_Task directions:_ Restate the listing below with no word altered.

_Supplied information:_
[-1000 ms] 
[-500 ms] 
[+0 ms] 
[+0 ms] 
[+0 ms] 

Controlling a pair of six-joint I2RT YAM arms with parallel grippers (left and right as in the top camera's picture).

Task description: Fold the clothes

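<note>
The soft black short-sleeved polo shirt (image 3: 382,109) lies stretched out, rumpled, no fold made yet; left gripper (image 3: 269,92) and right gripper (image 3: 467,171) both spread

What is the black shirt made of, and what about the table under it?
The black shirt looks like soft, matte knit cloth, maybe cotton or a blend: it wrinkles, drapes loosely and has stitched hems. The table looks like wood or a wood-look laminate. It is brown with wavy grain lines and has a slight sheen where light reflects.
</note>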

_Answer box:_
[-1000 ms] 
[-500 ms] 
[+0 ms] 
[+0 ms] 
[+0 ms] 

Controlling a pair of six-joint I2RT YAM arms with parallel grippers (left and right as in the top camera's picture).

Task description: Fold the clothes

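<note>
The soft black short-sleeved polo shirt (image 3: 382,109) lies stretched out, rumpled, no fold made yet; left gripper (image 3: 269,92) and right gripper (image 3: 467,171) both spread

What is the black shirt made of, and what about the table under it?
The black shirt looks like soft, matte knit cloth, maybe cotton or a blend: it wrinkles, drapes loosely and has stitched hems. The table looks like wood or a wood-look laminate. It is brown with wavy grain lines and has a slight sheen where light reflects.
</note>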

This answer is finished.